DATA EXTRACT:

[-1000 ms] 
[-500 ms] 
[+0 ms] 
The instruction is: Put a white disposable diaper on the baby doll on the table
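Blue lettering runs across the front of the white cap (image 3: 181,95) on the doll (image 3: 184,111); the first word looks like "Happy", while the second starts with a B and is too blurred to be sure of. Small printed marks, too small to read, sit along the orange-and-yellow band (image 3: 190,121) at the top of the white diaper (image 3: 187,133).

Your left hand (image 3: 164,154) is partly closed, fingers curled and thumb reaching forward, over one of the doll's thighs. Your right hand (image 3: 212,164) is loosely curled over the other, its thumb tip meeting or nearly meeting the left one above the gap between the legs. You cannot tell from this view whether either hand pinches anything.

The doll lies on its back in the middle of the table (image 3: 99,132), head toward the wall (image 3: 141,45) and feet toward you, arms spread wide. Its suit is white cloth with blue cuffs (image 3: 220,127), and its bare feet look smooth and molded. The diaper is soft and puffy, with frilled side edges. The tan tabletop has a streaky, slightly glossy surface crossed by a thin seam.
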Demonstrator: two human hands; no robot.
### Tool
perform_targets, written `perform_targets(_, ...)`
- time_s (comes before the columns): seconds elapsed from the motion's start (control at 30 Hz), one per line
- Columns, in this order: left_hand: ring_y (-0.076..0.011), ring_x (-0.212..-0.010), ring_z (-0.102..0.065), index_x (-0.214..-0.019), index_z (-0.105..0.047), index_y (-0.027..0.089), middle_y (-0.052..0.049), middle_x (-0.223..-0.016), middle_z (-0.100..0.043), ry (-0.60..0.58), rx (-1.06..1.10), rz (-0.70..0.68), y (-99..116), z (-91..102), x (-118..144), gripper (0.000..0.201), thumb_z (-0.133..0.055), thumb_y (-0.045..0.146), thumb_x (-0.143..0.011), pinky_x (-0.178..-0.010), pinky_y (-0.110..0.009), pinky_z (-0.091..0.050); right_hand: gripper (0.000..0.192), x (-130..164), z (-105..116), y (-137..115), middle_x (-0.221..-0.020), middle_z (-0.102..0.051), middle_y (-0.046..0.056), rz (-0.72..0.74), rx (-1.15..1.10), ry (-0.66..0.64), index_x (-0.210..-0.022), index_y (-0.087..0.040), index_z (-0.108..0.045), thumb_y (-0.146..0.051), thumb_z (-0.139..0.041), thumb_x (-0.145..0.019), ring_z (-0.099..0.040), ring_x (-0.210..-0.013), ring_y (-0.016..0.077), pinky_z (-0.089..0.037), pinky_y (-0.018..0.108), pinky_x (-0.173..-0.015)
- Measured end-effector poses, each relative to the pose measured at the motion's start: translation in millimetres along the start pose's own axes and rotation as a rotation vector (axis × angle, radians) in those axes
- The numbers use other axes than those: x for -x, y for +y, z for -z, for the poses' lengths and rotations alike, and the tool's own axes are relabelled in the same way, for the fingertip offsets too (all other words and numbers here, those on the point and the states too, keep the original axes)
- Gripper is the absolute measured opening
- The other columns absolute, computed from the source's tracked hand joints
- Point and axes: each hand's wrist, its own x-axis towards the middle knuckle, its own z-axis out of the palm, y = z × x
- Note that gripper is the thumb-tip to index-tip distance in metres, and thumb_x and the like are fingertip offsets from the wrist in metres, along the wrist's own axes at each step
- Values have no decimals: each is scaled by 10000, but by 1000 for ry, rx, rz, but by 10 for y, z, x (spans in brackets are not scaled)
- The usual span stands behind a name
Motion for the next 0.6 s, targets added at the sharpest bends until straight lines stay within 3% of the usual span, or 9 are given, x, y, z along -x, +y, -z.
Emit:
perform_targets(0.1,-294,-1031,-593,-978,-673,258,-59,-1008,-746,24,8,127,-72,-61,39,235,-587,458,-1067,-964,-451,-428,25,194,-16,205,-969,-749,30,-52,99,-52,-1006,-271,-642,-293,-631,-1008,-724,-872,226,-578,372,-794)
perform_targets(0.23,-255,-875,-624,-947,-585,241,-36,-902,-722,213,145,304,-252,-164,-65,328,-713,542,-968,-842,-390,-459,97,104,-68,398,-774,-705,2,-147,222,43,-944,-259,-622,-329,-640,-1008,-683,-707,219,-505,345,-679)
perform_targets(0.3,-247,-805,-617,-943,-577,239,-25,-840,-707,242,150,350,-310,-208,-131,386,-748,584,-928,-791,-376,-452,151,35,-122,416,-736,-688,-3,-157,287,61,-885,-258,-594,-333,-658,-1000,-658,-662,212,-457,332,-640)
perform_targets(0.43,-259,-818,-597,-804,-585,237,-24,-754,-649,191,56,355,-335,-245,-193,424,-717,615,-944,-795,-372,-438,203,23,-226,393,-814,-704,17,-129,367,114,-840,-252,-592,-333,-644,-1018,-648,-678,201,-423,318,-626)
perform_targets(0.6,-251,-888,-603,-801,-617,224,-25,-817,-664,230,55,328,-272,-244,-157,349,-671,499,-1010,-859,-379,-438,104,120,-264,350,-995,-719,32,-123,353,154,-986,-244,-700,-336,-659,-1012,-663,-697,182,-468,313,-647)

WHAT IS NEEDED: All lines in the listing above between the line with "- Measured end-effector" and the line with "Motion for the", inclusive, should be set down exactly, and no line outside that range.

THE COMPLETED TASK:
- Measured end-effector poses, each relative to the pose measured at the motion's start: translation in millimetres along the start pose's own axes and rotation as a rotation vector (axis × angle, radians) in those axes
- The numbers use other axes than those: x for -x, y for +y, z for -z, for the poses' lengths and rotations alike, and the tool's own axes are relabelled in the same way, for the fingertip offsets too (all other words and numbers here, those on the point and the states too, keep the original axes)
- Gripper is the absolute measured opening
- The other columns absolute, computed from the source's tracked hand joints
- Point and axes: each hand's wrist, its own x-axis towards the middle knuckle, its own z-axis out of the palm, y = z × x
- Note that gripper is the thumb-tip to index-tip distance in metres, and thumb_x and the like are fingertip offsets from the wrist in metres, along the wrist's own axes at each step
- Values have no decimals: each is scaled by 10000, but by 1000 for ry, rx, rz, but by 10 for y, z, x (spans in brackets are not scaled)
- The usual span stands behind a name
Motion for the next 0.6 s, targets added at the sharpest bends until straight lines stay within 3% of the usual span, or 9 are given, x, y, z along -x, +y, -z.

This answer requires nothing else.